Material provided:

*** Block opens ***

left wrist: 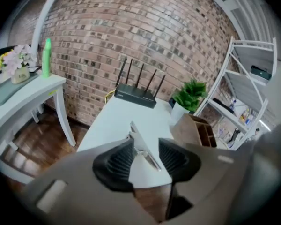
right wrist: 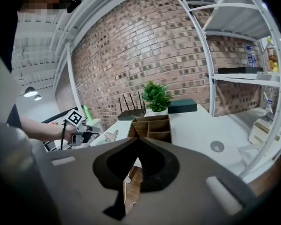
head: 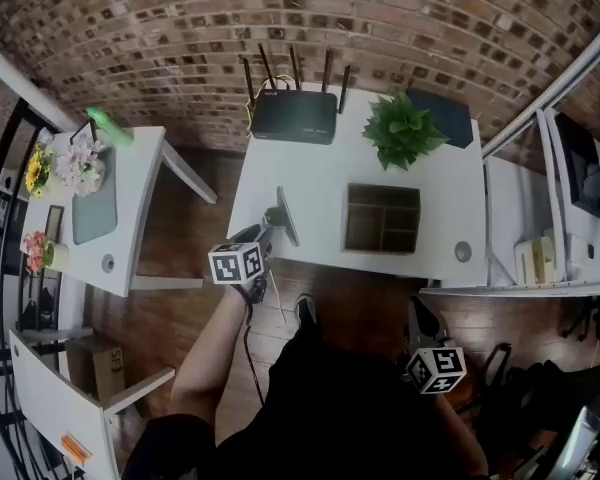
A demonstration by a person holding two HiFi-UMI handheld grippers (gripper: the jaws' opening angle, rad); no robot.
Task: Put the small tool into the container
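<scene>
The small tool [head: 284, 215], a thin grey metal piece, lies near the front left edge of the white table [head: 310, 183]. My left gripper [head: 266, 230] is at that edge, right by it. In the left gripper view the jaws stand open on either side of the tool [left wrist: 143, 146], and the pads do not press on it. The container [head: 382, 208] is a brown wooden box with several compartments, standing to the tool's right. It also shows in the left gripper view [left wrist: 196, 130]. My right gripper [head: 436, 369] hangs low in front of the table, and its jaws [right wrist: 138, 146] are shut on nothing.
A black router [head: 294, 115], a potted plant [head: 403, 128] and a dark box [head: 450, 118] stand along the table's back. A round cable hole [head: 463, 251] sits at the front right. A side table with flowers [head: 80, 163] is at left, white shelving [head: 570, 198] at right.
</scene>
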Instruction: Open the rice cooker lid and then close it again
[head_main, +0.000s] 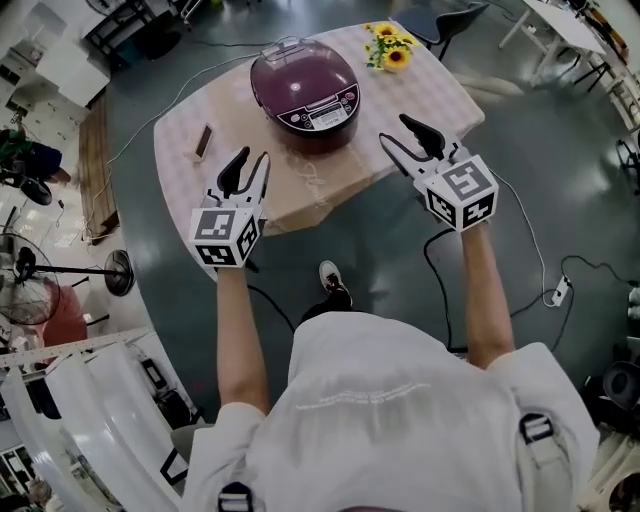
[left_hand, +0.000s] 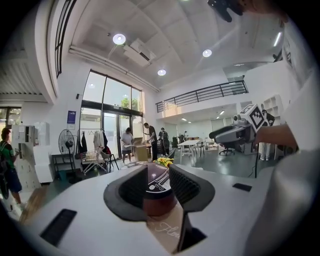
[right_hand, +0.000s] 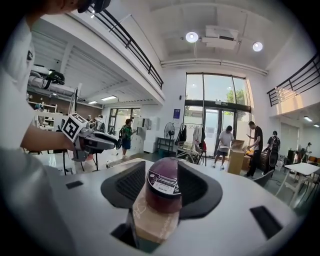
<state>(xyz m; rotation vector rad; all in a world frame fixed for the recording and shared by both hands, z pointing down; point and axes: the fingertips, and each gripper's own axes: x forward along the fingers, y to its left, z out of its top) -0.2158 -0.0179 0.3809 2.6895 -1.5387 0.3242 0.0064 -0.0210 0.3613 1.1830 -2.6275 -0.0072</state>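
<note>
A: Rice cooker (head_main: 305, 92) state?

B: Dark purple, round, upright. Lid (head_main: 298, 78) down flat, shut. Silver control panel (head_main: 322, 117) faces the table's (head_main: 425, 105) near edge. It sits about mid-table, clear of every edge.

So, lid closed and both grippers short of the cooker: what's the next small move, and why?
Probably bring the right gripper forward to the front of the rice cooker, where a lid catch likely sits. The lid is shut, and this gripper and the left gripper are open, empty and not touching it.
</note>
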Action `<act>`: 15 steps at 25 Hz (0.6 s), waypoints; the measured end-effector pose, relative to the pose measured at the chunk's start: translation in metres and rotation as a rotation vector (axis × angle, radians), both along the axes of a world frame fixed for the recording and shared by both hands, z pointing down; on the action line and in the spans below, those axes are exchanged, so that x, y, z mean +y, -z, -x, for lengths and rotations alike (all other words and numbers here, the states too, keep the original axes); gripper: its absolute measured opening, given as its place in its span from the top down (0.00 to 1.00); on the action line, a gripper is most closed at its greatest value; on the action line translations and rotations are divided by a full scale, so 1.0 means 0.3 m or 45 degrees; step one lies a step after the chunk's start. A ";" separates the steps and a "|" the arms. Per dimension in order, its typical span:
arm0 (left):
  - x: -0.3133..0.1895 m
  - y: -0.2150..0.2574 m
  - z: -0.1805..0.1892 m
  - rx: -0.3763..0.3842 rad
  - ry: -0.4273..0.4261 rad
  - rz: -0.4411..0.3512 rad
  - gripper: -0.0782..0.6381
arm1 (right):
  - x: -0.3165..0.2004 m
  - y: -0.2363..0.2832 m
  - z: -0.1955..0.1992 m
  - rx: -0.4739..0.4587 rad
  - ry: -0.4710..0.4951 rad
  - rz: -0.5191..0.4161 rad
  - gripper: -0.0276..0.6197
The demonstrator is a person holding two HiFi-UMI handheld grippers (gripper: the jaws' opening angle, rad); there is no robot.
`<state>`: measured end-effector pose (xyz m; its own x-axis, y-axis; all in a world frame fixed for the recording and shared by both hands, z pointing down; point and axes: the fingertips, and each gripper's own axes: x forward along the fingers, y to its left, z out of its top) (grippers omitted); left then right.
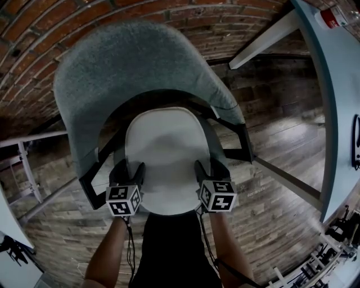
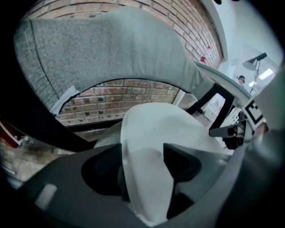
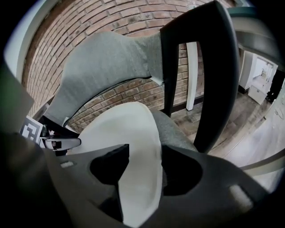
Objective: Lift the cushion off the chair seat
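1. Closest to you, at the front edge of the seat, your left gripper (image 1: 129, 170) and right gripper (image 1: 210, 169) each straddle one front corner of the cushion (image 1: 167, 149). Both sets of tongs are spread wide. The rim sits between the pads, but neither gripper view shows it squeezed.

2. Just past the pads, the cushion lies flat on the chair seat (image 3: 174, 128), covering nearly all of it. It is white, smooth and rounded, a thin pad with a soft rolled edge.

3. Expect it to be light and limp rather than stiff. Held only by the two front corners, the middle and far end will probably sag. The smooth cover may slide out of a shallow pinch, so take a deep bite on the rim at both sides, at matching points, and clamp firmly. Nothing about it looks fragile.

4. Beside the cushion, a strip of the seat shows as grey, speckled woven cloth, rougher than the cushion's cover.

5. Behind it, the backrest (image 1: 129, 62) curves round as a broad shell in the same grey cloth, carried on a black frame (image 1: 239, 138) with slim, hard bars.

6. Farthest off are a red brick wall (image 1: 185, 17) and a dark wood plank floor (image 1: 281, 152).
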<state>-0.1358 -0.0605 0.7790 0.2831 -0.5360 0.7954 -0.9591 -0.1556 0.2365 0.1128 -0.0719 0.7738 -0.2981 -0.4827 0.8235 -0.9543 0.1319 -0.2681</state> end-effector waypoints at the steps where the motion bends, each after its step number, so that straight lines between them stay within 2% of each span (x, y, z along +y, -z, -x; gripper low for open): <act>1: 0.002 -0.006 -0.001 0.006 0.004 0.010 0.53 | 0.000 -0.006 -0.001 0.002 0.005 0.007 0.60; 9: 0.004 -0.059 0.001 0.020 0.014 0.071 0.52 | -0.001 -0.042 0.011 -0.032 0.007 0.058 0.60; 10: 0.003 -0.064 0.007 0.014 0.022 0.075 0.48 | 0.001 -0.049 0.012 -0.034 0.007 0.070 0.60; 15: -0.001 -0.073 0.007 0.036 0.058 0.077 0.47 | 0.005 -0.059 0.007 -0.016 -0.002 0.084 0.60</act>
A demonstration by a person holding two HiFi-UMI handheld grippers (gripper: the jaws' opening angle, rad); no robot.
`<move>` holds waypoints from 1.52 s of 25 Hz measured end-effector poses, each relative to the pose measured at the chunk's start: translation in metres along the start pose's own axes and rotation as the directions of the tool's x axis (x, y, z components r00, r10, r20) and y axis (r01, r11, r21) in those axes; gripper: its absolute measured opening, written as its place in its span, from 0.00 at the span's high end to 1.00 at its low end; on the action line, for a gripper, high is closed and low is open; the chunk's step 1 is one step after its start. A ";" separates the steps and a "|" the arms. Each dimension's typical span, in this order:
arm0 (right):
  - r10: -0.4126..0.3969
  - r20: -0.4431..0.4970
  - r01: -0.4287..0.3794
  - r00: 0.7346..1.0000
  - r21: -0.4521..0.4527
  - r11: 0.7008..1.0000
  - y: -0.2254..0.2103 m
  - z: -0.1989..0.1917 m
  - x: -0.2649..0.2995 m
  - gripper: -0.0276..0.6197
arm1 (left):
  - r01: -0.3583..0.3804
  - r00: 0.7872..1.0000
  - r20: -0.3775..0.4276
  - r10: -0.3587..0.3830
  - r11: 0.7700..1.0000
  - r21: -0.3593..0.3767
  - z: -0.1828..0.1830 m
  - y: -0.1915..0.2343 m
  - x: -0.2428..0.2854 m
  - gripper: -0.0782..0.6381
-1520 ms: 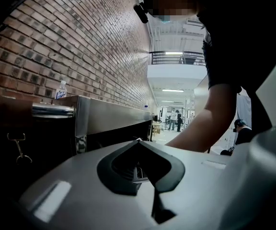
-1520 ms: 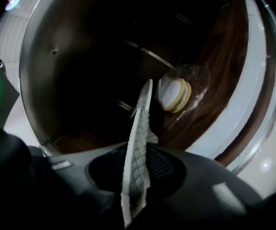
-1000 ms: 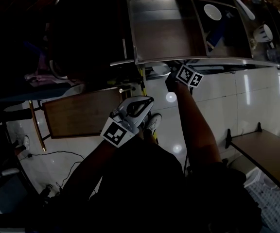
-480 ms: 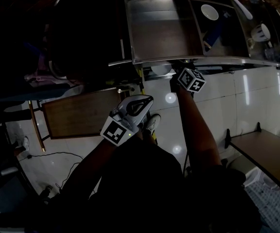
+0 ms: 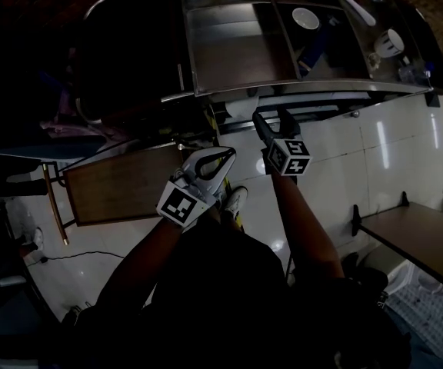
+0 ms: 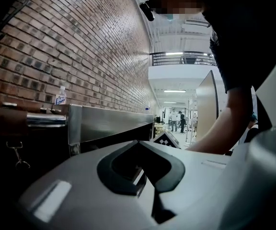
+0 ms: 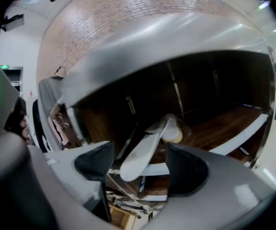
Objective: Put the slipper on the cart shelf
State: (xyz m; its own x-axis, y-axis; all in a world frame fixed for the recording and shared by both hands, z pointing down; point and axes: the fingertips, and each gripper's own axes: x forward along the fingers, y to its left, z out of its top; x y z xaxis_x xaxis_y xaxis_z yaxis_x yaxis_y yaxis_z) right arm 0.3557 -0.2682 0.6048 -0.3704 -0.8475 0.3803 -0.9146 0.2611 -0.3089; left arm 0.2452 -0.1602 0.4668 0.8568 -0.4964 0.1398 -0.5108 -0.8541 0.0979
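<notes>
A white slipper point(image 7: 150, 145) lies on the cart's lower wooden shelf point(image 7: 219, 128), under the steel top point(image 5: 237, 44). My right gripper point(image 7: 140, 164) is open and its jaws have just been opening. The slipper lies beyond the jaws, apart from both pads, and nothing is between them. In the head view the right gripper point(image 5: 271, 121) hangs just in front of the cart's edge. My left gripper point(image 5: 225, 156) stays lower left of it, its curved fingers closed into a loop with nothing in them. It points along the cart's steel side point(image 6: 109, 123).
The cart top carries a white bowl point(image 5: 304, 18), cups and bottles. A brown wooden board point(image 5: 121, 181) stands left of the cart and a low bench point(image 5: 421, 237) at the right. A brick wall point(image 6: 80, 47) runs along the left. The person's white shoe point(image 5: 233, 202) is below the grippers.
The right gripper has come out from under the cart's top, back toward the person and upward, and rolled. Its jaws now show, spread apart. The left gripper has kept its place.
</notes>
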 end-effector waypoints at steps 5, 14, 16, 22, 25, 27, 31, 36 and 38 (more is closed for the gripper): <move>0.152 0.066 -0.144 0.986 -0.111 0.983 0.062 0.021 -0.053 0.45 | -0.018 1.000 0.021 0.018 1.000 0.018 0.015 -0.016 -0.012 0.89; 0.436 0.125 -0.379 0.891 -0.322 0.868 0.184 0.076 -0.145 0.52 | -0.094 0.994 0.067 0.092 0.995 0.037 0.039 -0.034 -0.070 0.89; 0.477 0.112 -0.421 0.872 -0.327 0.846 0.208 0.075 -0.156 0.60 | -0.107 0.992 0.068 0.104 0.994 0.035 0.040 -0.036 -0.089 0.89; 0.616 0.094 -0.557 0.782 -0.340 0.758 0.293 0.070 -0.171 0.83 | -0.117 0.988 0.112 0.111 0.992 0.054 0.047 -0.042 -0.154 0.89; 0.663 0.077 -0.597 0.744 -0.370 0.712 0.346 0.064 -0.173 0.91 | -0.152 0.980 0.132 0.146 0.988 0.034 0.052 -0.031 -0.202 0.89; 0.688 0.066 -0.618 0.723 -0.383 0.686 0.383 0.059 -0.176 0.95 | -0.167 0.978 0.131 0.164 0.986 0.014 0.053 -0.024 -0.236 0.89; 0.713 0.046 -0.645 0.699 -0.391 0.657 0.458 0.042 -0.181 0.95 | -0.188 0.974 0.124 0.187 0.982 -0.008 0.052 -0.011 -0.308 0.89; 0.719 0.040 -0.651 0.694 -0.390 0.651 0.543 0.013 -0.187 0.95 | -0.175 0.977 0.122 0.173 0.985 0.004 0.045 -0.001 -0.391 0.89; 0.715 0.042 -0.648 0.698 -0.386 0.656 0.567 0.003 -0.191 0.95 | -0.174 0.977 0.128 0.172 0.985 0.009 0.044 0.001 -0.418 0.89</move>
State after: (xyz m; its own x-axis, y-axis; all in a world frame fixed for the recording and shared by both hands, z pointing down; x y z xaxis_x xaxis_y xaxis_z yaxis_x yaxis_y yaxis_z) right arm -0.0912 0.0401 0.3541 -0.9053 -0.4247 0.0080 -0.4228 0.8992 -0.1128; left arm -0.1101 0.0397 0.3651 0.7583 -0.6513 0.0274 -0.6516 -0.7559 0.0630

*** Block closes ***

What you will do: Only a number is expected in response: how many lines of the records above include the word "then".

Finished exercise: 2